Vaid was an activist, author and lawyer. She was an aunt to the writer and performance artist Alok Vaid-Menon, and is survived by her partner, political humorist Kate Clinton.
She served as executive director to what was then known as the National Gay and Lesbian Task Force, between 1989 to 1992.
Much of her work at the time was focused on the AIDS crisis, and in 1990, she caused a national stir during an address by George H.W. Bush on the topic.
She was removed by police, after holding up a sign that read “Talk Is Cheap, AIDS Funding is Not”.
After stepping down from the group, Vaid wrote her 1995 book, Virtual Equality: The Mainstreaming of Gay and Lesbian Liberation.
In it, she argued that the LGBTQ+ community must push for fundamental change rather than simple “tolerance”, a view she held deeply.
Lorri L Jean, of the Los Angeles LGBT Centre, said: “I first met Urv in the early 1980s when we were both young attorneys and lesbian activists in Washington, D.C.
“As we became friends and, eventually, colleagues, I admired her leadership and all that she accomplished, both within and outside of our movement — for queer people, for women, for people of color and against poverty. She continued her work to advance equity and justice until the very end.”
“I’ll always be grateful to Urv for being one of the people who encouraged me, back in 1992, to accept the job running the Los Angeles LGBT Center. And when the National LGBTQ Task Force faced severe financial challenges in 2001, she played the key role in recruiting me to step in and help turn things around, lending her support every step of the way.
“Over the years, we spent many an hour laughing and scheming about ways to advance the causes we cared so deeply about. Urvashi was a visionary. But she was so much more: brilliant, hilarious, charismatic, loving, determined and, above all, courageous. She made life better for all of us.

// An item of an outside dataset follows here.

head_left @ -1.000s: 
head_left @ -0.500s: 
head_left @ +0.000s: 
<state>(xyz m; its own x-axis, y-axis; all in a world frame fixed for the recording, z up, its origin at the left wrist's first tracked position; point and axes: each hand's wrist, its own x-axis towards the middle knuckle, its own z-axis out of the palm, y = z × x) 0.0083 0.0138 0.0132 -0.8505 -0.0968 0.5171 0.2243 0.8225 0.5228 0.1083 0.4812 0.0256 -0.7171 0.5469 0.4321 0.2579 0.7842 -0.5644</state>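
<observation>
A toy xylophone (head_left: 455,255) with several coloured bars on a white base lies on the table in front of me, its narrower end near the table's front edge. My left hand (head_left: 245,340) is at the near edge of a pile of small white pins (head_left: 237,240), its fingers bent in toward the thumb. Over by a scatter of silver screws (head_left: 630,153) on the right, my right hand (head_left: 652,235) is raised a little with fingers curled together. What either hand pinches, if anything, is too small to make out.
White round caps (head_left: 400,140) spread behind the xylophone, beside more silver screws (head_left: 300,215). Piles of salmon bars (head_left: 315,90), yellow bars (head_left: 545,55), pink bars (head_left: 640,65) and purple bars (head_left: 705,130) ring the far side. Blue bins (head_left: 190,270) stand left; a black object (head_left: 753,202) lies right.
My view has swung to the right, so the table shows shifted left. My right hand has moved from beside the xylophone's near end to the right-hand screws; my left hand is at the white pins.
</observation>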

“Our community and our nation owe her an enormous debt of gratitude. Our hearts go out to Urvashi’s wife, Kate Clinton, and to everyone who loves her. If there’s a heaven, Urv is already organizing the angels.”
As the president of Vaid Group LLC, Vaid worked with social justice innovators, movements and organisations to address structural inequalities based on sexual orientation, gender identity, race, gender and economic status.
From 2005 to 2010, she served as executive director of the Arcus Foundation, a global funder of LGBT+ social justice.
In 2012, Vaid founded LPAC, the first lesbian Super PAC, which has since invested millions of dollars in candidates who are committed to social justice through legislation.
And between 2011 to 2015, she was director of the Engaging Tradition Project at the Center for Gender and Sexuality Law at Columbia Law School, focusing on the way tradition is used in movements for gender and sexuality to inform, enable or limit the movement.